Actualmente, para la DMAE exudativa, disponemos de fármacos y terapias: fundamentalmente, los antiVGEF (1) y, en menor grado, la terapia fotodinámica o el láser. Estos tratamientos actúan de forma muy específica contra las membranas neovasculares que desestructuran los tejidos retinianos y el epitelio pigmentado, reduciendo el daño, su velocidad de progresión y el edema en los tejidos. Por este motivo, es primordial un diagnóstico precoz: cuanto antes detengamos o actuemos contra estas lesiones, menor será el daño causado al ojo.

Los antiVGEF bloquean la progresión de las membranas neovasculares y se administran mediante inyecciones intravitreas (tratamiento ambulatorio).

Para la forma seca de DMAE todavía no existe tratamiento: únicamente se pueden recetar unos complejos vitamínicos especiales para evitar que progrese (solamente están indicados si ya existe la forma seca, no como tratamiento preventivo de la misma).

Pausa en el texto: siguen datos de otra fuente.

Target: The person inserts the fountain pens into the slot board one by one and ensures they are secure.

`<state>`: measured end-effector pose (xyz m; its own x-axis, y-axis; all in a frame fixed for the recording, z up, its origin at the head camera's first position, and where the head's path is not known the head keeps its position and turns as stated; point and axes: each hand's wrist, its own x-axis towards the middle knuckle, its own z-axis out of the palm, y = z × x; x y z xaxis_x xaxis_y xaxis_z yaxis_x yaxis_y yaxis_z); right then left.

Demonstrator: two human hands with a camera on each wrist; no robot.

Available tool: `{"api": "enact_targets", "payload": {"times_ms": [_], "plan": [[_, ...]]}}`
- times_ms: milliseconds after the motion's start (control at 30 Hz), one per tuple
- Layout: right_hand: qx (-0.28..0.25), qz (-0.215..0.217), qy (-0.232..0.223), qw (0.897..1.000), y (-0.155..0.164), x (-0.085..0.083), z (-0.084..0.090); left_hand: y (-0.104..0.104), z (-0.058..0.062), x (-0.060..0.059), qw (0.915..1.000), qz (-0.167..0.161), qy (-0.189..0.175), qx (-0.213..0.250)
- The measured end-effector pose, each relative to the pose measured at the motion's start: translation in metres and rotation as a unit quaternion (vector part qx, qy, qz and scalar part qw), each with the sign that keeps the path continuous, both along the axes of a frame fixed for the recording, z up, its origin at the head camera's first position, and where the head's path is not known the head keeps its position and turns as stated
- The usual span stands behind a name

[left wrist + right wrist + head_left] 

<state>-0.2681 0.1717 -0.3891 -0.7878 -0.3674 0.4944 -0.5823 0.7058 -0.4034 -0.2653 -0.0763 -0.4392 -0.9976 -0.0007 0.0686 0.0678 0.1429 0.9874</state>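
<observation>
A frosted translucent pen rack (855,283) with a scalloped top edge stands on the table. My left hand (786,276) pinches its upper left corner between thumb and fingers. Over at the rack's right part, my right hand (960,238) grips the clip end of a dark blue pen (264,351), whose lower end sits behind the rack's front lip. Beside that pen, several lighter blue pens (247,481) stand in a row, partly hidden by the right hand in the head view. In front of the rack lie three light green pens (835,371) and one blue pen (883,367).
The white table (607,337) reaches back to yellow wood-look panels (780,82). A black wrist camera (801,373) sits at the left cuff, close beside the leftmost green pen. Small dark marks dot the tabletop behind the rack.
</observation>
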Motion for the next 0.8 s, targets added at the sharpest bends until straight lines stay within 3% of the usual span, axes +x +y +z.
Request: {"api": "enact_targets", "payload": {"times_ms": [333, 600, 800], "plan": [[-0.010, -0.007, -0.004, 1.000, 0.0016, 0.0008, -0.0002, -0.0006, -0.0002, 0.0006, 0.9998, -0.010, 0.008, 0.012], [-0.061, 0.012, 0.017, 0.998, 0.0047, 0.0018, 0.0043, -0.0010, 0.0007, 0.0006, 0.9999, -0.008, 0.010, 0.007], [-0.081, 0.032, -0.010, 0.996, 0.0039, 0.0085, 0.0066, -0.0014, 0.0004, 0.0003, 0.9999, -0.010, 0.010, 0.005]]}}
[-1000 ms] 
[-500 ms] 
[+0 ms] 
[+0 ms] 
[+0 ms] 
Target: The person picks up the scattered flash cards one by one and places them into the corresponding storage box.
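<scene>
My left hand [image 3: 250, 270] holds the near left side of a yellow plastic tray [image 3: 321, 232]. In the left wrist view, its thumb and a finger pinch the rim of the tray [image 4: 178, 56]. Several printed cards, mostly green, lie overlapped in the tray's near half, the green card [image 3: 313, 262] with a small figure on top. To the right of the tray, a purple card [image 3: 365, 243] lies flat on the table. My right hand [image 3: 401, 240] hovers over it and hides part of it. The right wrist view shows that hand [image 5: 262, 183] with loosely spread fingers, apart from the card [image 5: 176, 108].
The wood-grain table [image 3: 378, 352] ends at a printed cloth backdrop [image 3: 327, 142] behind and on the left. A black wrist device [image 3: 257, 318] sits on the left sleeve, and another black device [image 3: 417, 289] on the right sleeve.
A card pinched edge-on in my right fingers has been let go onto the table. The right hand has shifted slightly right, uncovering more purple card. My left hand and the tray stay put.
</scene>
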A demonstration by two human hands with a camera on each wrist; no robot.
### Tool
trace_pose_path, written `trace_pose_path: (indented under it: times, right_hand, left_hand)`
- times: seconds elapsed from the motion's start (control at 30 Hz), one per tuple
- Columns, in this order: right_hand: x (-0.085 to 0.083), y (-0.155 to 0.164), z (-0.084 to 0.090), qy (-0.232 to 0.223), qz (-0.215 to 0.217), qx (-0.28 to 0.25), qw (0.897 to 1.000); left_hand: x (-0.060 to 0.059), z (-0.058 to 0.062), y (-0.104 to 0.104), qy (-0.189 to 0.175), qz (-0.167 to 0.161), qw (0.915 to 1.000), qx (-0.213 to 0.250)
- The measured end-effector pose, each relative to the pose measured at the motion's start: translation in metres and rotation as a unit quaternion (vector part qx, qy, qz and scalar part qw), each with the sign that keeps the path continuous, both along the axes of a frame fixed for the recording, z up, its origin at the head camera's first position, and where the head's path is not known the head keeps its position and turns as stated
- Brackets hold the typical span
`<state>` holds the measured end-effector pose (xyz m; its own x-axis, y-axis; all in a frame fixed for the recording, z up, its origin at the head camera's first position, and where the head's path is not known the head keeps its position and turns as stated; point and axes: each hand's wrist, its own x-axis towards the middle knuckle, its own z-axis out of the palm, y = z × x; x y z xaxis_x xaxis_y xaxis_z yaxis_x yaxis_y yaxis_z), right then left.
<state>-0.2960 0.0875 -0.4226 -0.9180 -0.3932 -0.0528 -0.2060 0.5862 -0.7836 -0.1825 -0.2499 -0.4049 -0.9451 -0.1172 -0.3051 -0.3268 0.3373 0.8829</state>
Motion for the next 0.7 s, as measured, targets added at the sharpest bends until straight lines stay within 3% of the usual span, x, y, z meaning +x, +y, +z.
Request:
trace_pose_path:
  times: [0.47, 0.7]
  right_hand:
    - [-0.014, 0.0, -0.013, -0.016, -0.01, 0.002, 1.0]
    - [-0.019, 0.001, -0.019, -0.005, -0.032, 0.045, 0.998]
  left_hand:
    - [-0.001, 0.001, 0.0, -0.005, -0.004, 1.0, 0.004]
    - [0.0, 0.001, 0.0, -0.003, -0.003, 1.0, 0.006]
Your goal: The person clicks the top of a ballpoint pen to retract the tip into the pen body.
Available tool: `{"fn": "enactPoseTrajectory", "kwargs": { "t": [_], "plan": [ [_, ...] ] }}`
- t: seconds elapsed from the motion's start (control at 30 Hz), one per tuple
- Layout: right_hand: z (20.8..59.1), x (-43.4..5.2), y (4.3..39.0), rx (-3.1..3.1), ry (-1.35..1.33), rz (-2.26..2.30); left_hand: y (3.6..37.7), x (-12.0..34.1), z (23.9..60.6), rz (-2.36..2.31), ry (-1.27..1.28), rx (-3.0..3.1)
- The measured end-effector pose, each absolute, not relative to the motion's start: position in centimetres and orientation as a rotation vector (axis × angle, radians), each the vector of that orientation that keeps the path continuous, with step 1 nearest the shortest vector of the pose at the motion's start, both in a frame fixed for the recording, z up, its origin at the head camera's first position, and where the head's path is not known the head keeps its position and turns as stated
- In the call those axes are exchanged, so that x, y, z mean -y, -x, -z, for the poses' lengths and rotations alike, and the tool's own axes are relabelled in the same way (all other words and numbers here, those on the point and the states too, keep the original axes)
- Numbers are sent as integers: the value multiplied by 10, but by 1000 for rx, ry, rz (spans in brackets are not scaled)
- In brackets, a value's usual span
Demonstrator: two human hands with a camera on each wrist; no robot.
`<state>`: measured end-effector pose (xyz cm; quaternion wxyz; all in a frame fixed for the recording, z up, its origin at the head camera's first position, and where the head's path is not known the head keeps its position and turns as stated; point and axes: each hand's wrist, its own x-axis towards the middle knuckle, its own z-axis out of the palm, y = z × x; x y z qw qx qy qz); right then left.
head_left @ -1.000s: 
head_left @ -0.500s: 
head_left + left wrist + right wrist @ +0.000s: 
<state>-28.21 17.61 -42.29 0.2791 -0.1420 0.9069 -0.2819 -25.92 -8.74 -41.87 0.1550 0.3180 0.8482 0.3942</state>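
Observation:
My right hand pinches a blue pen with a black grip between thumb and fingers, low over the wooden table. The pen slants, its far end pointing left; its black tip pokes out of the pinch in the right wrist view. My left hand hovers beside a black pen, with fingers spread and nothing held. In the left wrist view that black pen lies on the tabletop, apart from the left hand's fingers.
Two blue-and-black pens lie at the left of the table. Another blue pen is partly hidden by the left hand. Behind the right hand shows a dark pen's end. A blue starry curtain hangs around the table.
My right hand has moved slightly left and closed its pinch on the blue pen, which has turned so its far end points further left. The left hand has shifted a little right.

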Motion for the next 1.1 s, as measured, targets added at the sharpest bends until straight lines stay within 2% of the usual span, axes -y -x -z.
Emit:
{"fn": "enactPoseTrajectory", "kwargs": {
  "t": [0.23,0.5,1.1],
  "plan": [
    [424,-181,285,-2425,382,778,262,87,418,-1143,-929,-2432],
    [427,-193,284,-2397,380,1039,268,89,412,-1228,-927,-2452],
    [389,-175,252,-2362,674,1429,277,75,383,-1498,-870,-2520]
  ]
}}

(1) El VEGF es una molécula que contribuye, en condiciones normales, a la protección de los tejidos con capilares fenestrados, como en hígado y riñón, en la reparación de heridas, en el ciclo reproductivo femenino, y especialmente protegiendo la apoptosis del tejido nervioso en condiciones de isquemia. Pero también se han observado niveles elevados de VEGF en patologías oculares en las que se produce inflamación y/o neovascularización, como ocurre en fases tempranas de la DMAE.
La isoforma 165 del VEGF-A es la más conocida en la DMAE al tener un papel proinflamatorio y provocar la proliferación y supervivencia de las células endoteliales, que son las que van a provocar la neovascularización subretiniana en este tipo de DMAE.

Las revisiones periódicas son clave para el diagnóstico precoz

Las visitas periódicas al especialista a partir de los 45 años permiten un diagnóstico precoz incluso antes de tener síntomas visuales y, por tanto, actuar lo antes posible contra esta enfermedad tan peligrosa para la visión que socava la calidad de vida de las personas que la padecen.